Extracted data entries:
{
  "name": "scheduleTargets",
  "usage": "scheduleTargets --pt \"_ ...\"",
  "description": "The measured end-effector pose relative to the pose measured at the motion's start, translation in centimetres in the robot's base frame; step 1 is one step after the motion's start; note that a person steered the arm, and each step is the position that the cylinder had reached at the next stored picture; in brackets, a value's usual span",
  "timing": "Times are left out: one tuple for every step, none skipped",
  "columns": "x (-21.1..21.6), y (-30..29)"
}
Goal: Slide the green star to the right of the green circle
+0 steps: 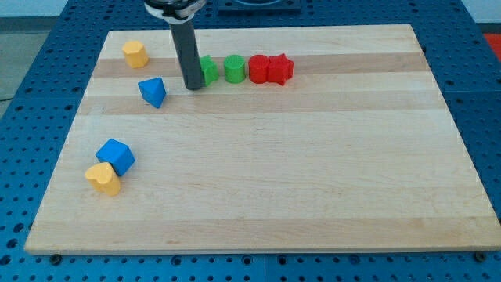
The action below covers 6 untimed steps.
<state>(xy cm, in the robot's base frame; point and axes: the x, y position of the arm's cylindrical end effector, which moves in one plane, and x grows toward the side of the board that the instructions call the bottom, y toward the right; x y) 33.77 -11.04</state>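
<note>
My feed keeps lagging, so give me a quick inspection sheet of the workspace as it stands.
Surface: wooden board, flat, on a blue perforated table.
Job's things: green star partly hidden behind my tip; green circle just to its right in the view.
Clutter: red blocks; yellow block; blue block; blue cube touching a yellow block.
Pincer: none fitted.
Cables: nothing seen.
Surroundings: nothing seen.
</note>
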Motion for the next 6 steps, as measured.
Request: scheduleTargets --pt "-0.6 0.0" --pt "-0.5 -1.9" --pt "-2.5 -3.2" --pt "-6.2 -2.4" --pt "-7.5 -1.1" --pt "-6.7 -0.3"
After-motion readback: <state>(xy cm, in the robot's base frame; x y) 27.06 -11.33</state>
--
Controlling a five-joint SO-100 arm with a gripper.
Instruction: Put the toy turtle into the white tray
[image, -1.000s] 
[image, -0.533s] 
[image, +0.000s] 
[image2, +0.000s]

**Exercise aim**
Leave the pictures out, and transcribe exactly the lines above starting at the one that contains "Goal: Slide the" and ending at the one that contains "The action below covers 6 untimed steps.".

**Exercise output**
Goal: Slide the green star to the right of the green circle
+0 steps: 
The action below covers 6 untimed steps.

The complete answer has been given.